Yeah. I I'm also just thinking back to the, you know, desire for salty foods idea of, like, if you want to change a mouse's desire for salty foods, you might be able to, you know, shock their brain in the right place. You also can give them salt, and then they'll usually want less. Yeah. You know?
Like, there are because from that kind of point of view, this is true of, you know, if you're hungry, you could potentially shock part of your brain to not be hungry. But there are a lot of other things you can also do to not be hungry, like to eat food because that is how the brain works. Loneliness was the other one I was thinking about there because it would seem very suspicious to say we can cure loneliness with a drug. That would be a very if we're talking about, you know, depression here, I mean, I can imagine we probably will have a point where people will try to treat loneliness with a drug. And that's gonna be really weird.
Yeah. So I think that would be surprising. But it could be that

Oh, I I would bet this is gonna happen at some point. They're gonna be like, are you lonely? Don't wanna be lonely, but also don't wanna talk to people? Although it would make more sense to not say cure loneliness, than it would be like reduce your, you know, desire for social interaction. Yeah. Exactly. And then when you look at it that way, you're suddenly like, oh, I don't want to reduce my desire for social connection. I just want to be less lonely. Alright. Maybe you should go to therapy.
I think I think it's, you know, possible that yeah. It's not implausible that we get better understanding of those neural circuits about social interaction. And there might not be a single drug that does it. But but again, in in principle, you know, these are all action mechanisms that are in the brain. And if we can understand how they work, then we should be able to modify them.

Yeah. And then if we step aside from, like, the super biological side where you're taking pills, it's, you know, well, it's no secret you're director of AI at Mental Health Innovations. I I believe it's no secret that you guys do AI research, and Yeah. You're looking into the applications of AI for mental health. And are Yeah. We allowed to talk about the work that we do together?
Sure. Yeah. We we definitely should. Yeah.

Alright. Cool. But yeah. So I you know, we work together on some work on training AI to help people with their mental health, something analogous to therapy. I don't know what we're allowed to call it
out loud, but it's kind of AI therapy. Yeah. AI support.
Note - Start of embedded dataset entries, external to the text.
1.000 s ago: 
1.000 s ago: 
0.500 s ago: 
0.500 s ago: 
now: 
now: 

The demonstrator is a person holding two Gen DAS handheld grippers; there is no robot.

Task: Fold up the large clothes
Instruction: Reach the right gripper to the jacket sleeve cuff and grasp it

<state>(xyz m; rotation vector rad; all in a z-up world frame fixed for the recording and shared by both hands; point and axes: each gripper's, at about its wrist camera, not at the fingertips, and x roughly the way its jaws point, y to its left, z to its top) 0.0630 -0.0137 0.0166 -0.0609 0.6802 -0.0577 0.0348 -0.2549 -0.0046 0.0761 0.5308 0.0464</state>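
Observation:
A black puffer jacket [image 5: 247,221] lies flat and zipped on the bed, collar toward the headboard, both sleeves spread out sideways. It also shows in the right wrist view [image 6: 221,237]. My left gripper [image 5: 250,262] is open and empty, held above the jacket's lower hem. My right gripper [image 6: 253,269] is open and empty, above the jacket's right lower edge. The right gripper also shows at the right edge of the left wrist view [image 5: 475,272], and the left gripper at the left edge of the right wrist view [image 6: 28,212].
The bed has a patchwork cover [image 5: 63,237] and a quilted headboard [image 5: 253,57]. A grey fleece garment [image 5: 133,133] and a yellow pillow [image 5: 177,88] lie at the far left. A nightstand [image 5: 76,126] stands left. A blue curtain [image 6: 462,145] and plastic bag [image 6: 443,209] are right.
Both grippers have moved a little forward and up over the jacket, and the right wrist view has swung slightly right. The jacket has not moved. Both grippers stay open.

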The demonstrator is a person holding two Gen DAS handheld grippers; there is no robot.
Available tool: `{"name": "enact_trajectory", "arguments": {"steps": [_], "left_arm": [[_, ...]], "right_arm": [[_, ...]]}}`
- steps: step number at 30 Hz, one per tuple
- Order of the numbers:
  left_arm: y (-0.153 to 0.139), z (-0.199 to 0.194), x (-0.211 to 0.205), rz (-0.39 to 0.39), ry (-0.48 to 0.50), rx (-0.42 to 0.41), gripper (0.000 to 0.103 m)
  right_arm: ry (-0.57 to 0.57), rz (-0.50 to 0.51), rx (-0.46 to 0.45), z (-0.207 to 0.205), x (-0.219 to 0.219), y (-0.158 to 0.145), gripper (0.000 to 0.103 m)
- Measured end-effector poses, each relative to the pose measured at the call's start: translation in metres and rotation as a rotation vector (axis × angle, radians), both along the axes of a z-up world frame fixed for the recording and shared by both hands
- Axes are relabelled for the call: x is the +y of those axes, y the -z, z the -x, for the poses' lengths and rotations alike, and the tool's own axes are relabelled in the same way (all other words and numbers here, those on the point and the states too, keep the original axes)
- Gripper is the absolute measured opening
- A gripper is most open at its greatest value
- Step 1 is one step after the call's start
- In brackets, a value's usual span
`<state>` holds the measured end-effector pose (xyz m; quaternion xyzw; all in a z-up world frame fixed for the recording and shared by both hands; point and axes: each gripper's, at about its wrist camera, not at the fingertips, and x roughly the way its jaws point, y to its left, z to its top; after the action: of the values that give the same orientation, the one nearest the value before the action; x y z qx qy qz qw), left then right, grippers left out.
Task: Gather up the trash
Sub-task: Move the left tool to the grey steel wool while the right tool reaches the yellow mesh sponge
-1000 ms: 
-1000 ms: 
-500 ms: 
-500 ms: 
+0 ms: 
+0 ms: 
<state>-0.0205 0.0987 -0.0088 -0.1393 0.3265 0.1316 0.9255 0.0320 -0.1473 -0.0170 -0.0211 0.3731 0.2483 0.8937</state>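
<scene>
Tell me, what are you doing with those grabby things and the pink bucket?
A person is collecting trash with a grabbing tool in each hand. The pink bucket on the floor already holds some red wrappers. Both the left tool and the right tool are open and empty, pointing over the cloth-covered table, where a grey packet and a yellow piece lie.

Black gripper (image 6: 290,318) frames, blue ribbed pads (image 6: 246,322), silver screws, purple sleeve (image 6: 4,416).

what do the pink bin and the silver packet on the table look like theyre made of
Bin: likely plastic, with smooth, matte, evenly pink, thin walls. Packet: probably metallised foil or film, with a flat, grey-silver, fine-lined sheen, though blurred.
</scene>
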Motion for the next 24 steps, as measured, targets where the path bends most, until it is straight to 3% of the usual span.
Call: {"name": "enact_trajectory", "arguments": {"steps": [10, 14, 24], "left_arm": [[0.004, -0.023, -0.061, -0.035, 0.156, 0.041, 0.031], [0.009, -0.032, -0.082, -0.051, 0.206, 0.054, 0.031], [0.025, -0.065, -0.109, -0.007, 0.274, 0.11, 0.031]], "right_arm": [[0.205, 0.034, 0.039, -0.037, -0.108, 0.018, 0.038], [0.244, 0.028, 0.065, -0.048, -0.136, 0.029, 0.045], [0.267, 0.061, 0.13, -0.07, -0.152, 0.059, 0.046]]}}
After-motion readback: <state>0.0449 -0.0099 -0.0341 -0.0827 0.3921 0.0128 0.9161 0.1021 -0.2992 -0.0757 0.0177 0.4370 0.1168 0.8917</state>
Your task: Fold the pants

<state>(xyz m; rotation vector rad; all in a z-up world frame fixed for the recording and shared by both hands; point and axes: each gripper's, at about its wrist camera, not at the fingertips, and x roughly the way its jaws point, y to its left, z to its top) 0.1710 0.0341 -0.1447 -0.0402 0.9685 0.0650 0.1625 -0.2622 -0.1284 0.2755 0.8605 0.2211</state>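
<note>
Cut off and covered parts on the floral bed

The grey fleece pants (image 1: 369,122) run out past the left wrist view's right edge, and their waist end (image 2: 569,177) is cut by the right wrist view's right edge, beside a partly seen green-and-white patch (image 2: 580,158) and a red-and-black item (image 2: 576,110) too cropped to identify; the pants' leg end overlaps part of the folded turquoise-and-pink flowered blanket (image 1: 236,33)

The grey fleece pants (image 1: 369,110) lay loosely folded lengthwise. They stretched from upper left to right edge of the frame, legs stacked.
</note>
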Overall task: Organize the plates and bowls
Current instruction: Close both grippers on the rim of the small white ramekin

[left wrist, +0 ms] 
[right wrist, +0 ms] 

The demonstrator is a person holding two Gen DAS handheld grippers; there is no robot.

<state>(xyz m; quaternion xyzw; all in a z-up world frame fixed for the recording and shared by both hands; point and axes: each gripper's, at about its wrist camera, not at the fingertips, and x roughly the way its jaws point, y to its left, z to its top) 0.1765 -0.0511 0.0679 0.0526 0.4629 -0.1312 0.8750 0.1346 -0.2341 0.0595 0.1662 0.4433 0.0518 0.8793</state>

AI support. Mental health support. Yes. Yeah. I I don't know how much I have to be politically correct, but you're a lot you're welcome to use your the correct terms. But no. I mean, I guess I wonder is, on this spectrum when we're talking about helping people, you have to imagine that AI support is a lot less intrusive than drugs. Right? Like, can you talk a little bit just quickly about the service that MHI provides through Shout?
Yeah. Sure. So, so Mental Health Innovations is a charity that, is developing new digital products and services to support people's mental health in The UK. So our first service is Shout, which is a 247, text based service to support anyone anyone in The UK. And, and also actually recently we merged with The Mix, which is another digital charity, that run a number of online services.
So we're really committed to providing digital solutions to support people, and their men support their mental health. So Shout, has turned out to be really popular. We launched we had a public launch in 02/2019, and we've since held more than 3,000,000 conversations with almost a million people in The UK on that service. And it's primarily a listening service. So people text in, they get connected with a trained volunteer, who's supervised by one of our clinical staff, and they can have a conversation about whatever's on their minds.
We get a range of things that people are talking to us about. Quite a lot of people coming most common issue people talk to us about is suicidal self harm. People are also coming to us with anxiety, low moods, worries about school, bullying, this kind of thing. And so it's turned out to be incredibly popular. That's generated a lot of data, and we're really committed to using that data, to further, you know, to optimise the way we run the service, and to generate insights into mental health that we think are of interest to others in The UK.
So And

so some time ago, I guess, we started with training volunteers and Yeah. Yeah, if you wanna feel free to
Sure. So, I mean, one of the things we found out really early on was that there were lots of people who wanted to volunteer for us. We've trained, I think, almost 20,000 people. But they they very often struggled with confidence. It's really difficult.
You do online training, but then you don't get much opportunity to practice, and then you're immediately on the platform, and you're having to have a text conversation with someone in the middle of the night who's who's really in a difficult spot. And so people wanted more practice. And so, you know, early on, people, we started talking about, would it be possible to build a chatbot? And, you know, this is pre chat GPT, but, you know, it still seemed like an exciting possibility. And, and of course, when you did that project with us, with Imperial, so with this partnership with Imperial College, it's been really great.
And I think one of the things that became clear from that project as a sort of side side finding was that

We can actually simulate Probably. These conversations and actually train a language model.
Probably probably the tech had caught got to a point where it was reasonable to do that.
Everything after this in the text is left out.